Reality: The Constitution clearly states that the purpose of the intellectual property system is to “promote the progress of science of the useful arts” and the Supreme Court has repeatedly pointed to the importance of the public interest

Article 1, Section 8, Clause 8 of the U.S. Constitution sets forth the constitutional rationale for the intellectual property system: “To promote the progress of science and useful arts, by securing for limited times to authors and inventors the exclusive right to their respective writings and discoveries.” The Supreme Court has repeatedly noted that this clause is both a grant of power and a limitation for Congress.

In Sony Corp. of America v. Universal City Studios, the Court cited past precedent dating back to 1932 that “The copyright law, like the patent statutes makes reward to the owner a secondary consideration” and that “The sole interest of the United States and the primary object in conferring the monopoly lie in the general benefits derived by the public from the labors of authors” (emphasis added). Additionally, the Supreme Court noted that “The immediate effect of our copyright law is to secure a fair return for an ‘author’s creative labor. But the ultimate aim is, by this incentive, to stimulate artistic creativity for the general public good” (emphasis added).

Additionally, fair use is an important limitation to copyright and has been upheld by the Supreme Court as a “First Amendment safeguard.”

Myth 6: Best practices in fair use are a contemporary/recent standard and not known by creators

One participant discounted the value of best practices because they have only been developed recently and have not withstood the test of time. Another suggested that the communities themselves did not create these best practices.

Reality: While many codes of best practices are recent, these practices contained within the codes have been used prior to being collected in a code

Codes of best practices do not appear out of thin air. The Code of Best Practices in Fair Use for Academic and Research Libraries, for example, was created in consultation with 150 research and academic librarians across the country. The Code of Best Practices draws upon the experiences of academic and research librarians and is a compilation of their best practices. Although not every librarian might agree with every principle, limitation or enhancement, as pointed out during the roundtable by one of the principal authors of this Code, Brandon Butler, such librarians are in the minority. While the aggregation of these best practices into a single document may have occurred recently, the practices themselves are not new to many libraries.

Myth 7: Digitization without authorization is not fair use. Other than the district courts in HathiTrust and Georgia State, courts have not approved of these types of activities.

Some participants discounted the district court decisions in HathiTrust and Georgia State University, noting that these cases were still in their first round and that circuit courts had yet to decide the case. Others stated that other than these two district courts, no courts have approved of these activities as fair use

Reality: Numerous circuits have upheld mirror image copies as transformative and applied fair use

Although HathiTrust and Georgia State University do involve new issues of mass digitization, several circuit courts have addressed whether mirror image or exact copying is fair use, finding that transformative copies are protected by fair use. The Fourth Circuit in A.V. v. iParadigms, for example found that using student papers to create a plagiarism database was protected under fair use. Similarly, in Perfect 10, Inc. v. Amazon as well as Kelly v. Arriba Soft Corp., the Ninth Circuit found that using website images to create a search index constituted fair use. Likewise, the Second Circuit upheld fair use in Bill Graham Archives v. Dorling Kindersley for the use of concert posters in a book. These cases provided a solid basis for the HathiTrust _and _Georgia State University decisions and suggestions that the district courts went rogue and circuits have not approved of these types of activities are incorrect; circuit after circuit has upheld mirror image copying as fair use. While it is true that both HathiTrust and Georgia State University are on appeal, there are strong legal arguments supporting the application of fair use to mass digitization in these cases.
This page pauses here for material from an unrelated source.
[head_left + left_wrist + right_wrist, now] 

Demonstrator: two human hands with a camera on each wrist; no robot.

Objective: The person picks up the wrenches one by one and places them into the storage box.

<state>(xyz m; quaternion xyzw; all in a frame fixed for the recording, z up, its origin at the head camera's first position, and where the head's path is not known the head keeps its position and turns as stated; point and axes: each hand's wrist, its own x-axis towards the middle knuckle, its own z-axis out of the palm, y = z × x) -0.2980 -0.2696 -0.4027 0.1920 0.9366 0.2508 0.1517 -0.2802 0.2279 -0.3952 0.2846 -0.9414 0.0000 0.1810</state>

Recap of the Copyright Office’s Roundtables on Orphan Works and Mass Digitization

On March 10-11, 2014 the Copyright Office held roundtables on orphan works and mass digitization. These roundtables included nine sessions, most of which included sixteen panelists representing different organizations and perspectives.

There appeared to be little agreement on the vast majority of issues and opinions diverged widely. The greatest consensus seemed to be opposition to, or at least caution with, extended collective licensing; the Copyright Office noted, however, that some prior comments supported extended collective licensing solutions.

During the sessions, best practices, fair use, the issue of whether orphan works and mass digitization need to be treated separately, and licensing solutions were heavily referenced and discussed. Some individuals attacked recent fair use jurisprudence or claimed that their human rights were threatened by use of orphan works or mass digitization projects. Photographers in particular raised concerns that photographs are turned into orphans too quickly, particularly when images are put on the Internet. The library community seemed to agree on the vast majority of issues, with the exception of one representative from Rutgers University Libraries, and members of the Library Copyright Alliance (LCA) spoke with one voice. Below are summaries from each session.

1) The need for legislation in light of recent legal and technological developments

The first point of disagreement centered around the issue of whether there is even a need for orphan works legislation. Most members of the library community, including the Library Copyright Alliance and a representative of Harvard University, noted that they were satisfied with recent fair use jurisprudence which diminished the need for orphan works legislation. This sentiment was echoed on the next panel by several other representatives of the library community. The Association of American Law Libraries stated their support for legislation in theory, but noted that there is a risk that legislation may not ultimately be a positive. CCIA noted that the complexity and regulatory nature of past orphan works proposals have made some stakeholders oppose a legislative solution.

Others, including Association of American Publishers, Wikimedia, Authors Guild, National Music Publishers’ Association and the representative of Rutgers University Libraries argued that orphan works legislation is needed. Some of those supporting orphan works legislation pointed out that their members or stakeholders value certainty.

In addition to the need for legislation, there were many references to fair use and best practices. Some representatives of rightsholder groups voiced their concern that their stakeholders were not consulted in development of best practices. Some participants noted their approval of recent fair use jurisprudence, while conceding that fair use does not address every issue. The Digital Library Copyright Project noted its project on best practices for use of orphan works for libraries and universities. Representatives of the library community continued to look favorably both on recent fair use jurisprudence and best practices, with the exception of the representative of Rutgers University Libraries who aligned with representatives of some rightsholder groups, including the National Music Publishers Association, American Society of Illustrators Partnership and the American Society of Journalists & Authors and argued that recent court cases on fair use have gone too far.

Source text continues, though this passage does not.